Offenbar war auch dem Normgeber das Problem der vorbelegten Auswahlfelder in Einwilligungsformularen bereits bekannt, wie EG 32 Satz 3 DSGVO zeigt:

"Stillschweigen, bereits angekreuzte Kästchen oder Untätigkeit der betroffenen Person sollten daher keine Einwilligung darstellen."

Das Klinikum korrigierte aus Anlass der Beschwerde seine datenschutzwidrige Praxis und versicherte mir, in seinem Verantwortungsbereich systemseitig keine Einwilligungsmuster mit vorbelegten Feldern mehr zuzulassen.

Auch unter Berücksichtigung der weiteren Einlassungen des Universitätsklinikums war aus meiner Sicht nicht mit weiteren Vorfällen dieser Art zu rechnen. Wenngleich ich daher von einer förmlichen Beanstandung absah, war der festgestellte Verstoß doch als gravierend zu bewerten. Aus diesem Grund setzte ich das Bayerische Staatsministerium für Wissenschaft und Kunst als zuständige Rechtsaufsichtsbehörde über die datenschutzrechtliche Problematik in Kenntnis. Ich bat darum, auch den anderen bayerischen Universitätskliniken gegenüber auf die Vermeidung vergleichbarer Defizite hinzuwirken.

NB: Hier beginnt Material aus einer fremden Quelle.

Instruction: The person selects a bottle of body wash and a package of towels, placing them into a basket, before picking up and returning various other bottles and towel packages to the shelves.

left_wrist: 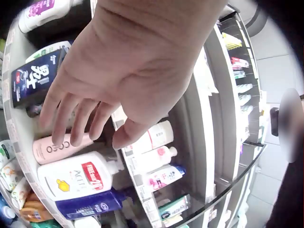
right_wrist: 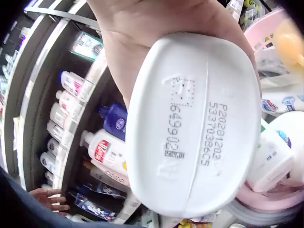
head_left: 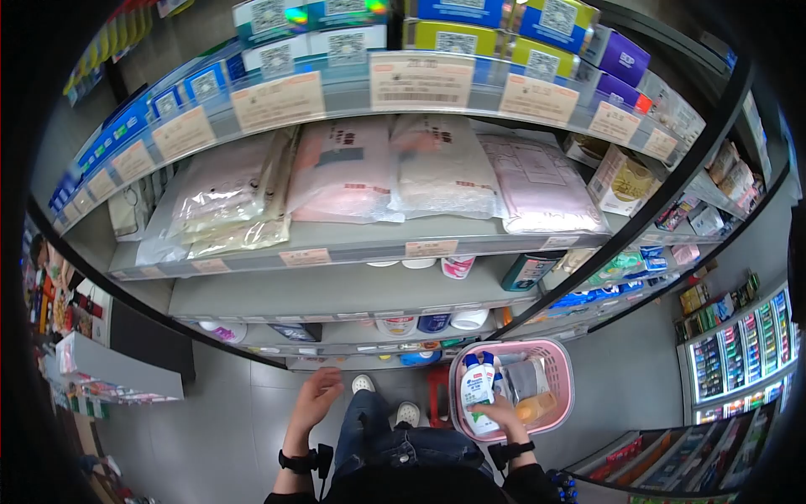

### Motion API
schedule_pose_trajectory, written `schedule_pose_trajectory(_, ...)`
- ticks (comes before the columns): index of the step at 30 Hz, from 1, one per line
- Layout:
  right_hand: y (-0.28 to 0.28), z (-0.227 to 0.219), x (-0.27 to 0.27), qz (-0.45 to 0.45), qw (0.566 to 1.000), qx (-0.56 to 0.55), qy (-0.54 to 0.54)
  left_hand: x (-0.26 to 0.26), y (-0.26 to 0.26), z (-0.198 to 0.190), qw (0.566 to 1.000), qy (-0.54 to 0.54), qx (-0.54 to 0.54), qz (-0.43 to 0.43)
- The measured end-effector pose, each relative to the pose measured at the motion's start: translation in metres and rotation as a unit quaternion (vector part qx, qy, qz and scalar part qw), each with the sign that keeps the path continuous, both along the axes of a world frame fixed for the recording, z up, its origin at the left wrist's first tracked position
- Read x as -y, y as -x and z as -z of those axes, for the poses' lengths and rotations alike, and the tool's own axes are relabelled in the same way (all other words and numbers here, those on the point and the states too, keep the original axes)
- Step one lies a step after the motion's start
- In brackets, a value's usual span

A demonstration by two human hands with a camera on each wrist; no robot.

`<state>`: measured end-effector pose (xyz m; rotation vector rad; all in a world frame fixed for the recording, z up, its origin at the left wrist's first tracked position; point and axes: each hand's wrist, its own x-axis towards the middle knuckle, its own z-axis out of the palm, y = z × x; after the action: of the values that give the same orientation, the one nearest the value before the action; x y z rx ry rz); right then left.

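Observation:
My right hand (head_left: 502, 413) grips a white shampoo bottle (head_left: 477, 388) with a blue cap over the pink shopping basket (head_left: 567, 378). Its white base (right_wrist: 194, 137), printed with a date code, faces the camera in the right wrist view and hides most of the fingers. More white bottles (right_wrist: 273, 161) lie in the basket beside it, along with an orange item (head_left: 536, 407). My left hand (left_wrist: 137, 61) holds nothing. Its fingers are loosely bent in front of the low shelf, over a pink bottle (left_wrist: 59, 148) and a white pump bottle (left_wrist: 76, 176).
Shelving with pink packaged textiles (head_left: 344, 172) and boxed goods rises ahead. On the lower shelves stand a dark blue box (left_wrist: 35, 78) and a dark blue bottle (left_wrist: 92, 204). A red stool (head_left: 438, 395) is beside the basket. Drink coolers (head_left: 743, 353) stand at the right.

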<state>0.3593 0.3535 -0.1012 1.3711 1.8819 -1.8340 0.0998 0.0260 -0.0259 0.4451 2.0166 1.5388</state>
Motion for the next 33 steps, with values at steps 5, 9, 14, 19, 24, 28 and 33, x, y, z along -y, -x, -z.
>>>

Das Wissenschaftsministerium hat daraufhin zeitnah alle bayerischen Universitätskliniken mit ministeriellem Schreiben über die Problematik informiert, auf Maßnahmen im Falle weiterer Verstöße hingewiesen und so einen wesentlichen Beitrag zur Sensibilisierung der Universitätskliniken geleistet.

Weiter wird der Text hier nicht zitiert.